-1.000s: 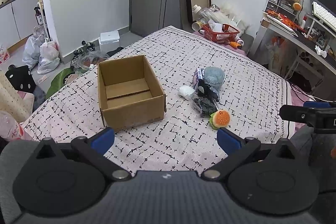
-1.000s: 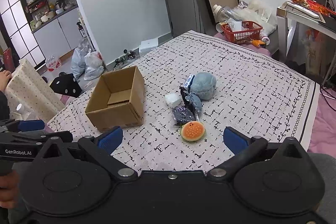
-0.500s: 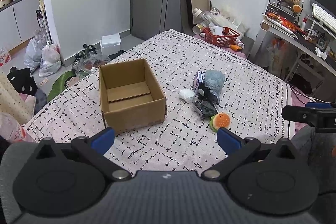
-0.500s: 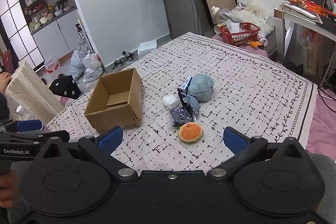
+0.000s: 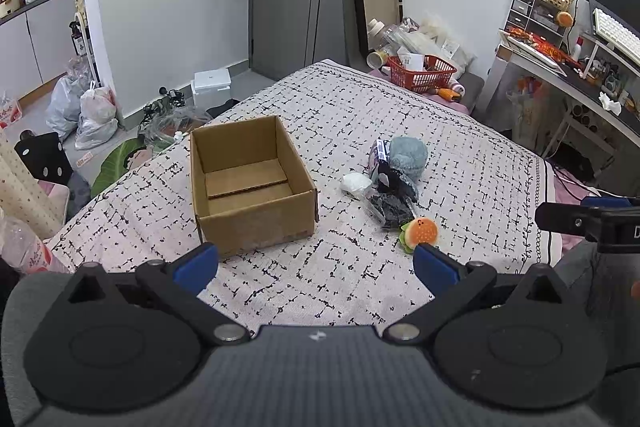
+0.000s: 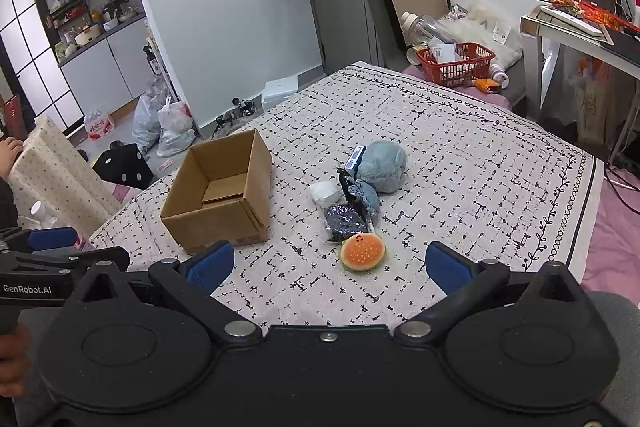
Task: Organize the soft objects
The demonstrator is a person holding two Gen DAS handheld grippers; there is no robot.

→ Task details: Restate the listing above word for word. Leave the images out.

→ Answer space:
-1.000s: 
-1.000s: 
-0.500s: 
-0.500s: 
+0.000s: 
+0.000s: 
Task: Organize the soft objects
The demonstrator is a person holding two Gen DAS handheld grippers; there is no robot.

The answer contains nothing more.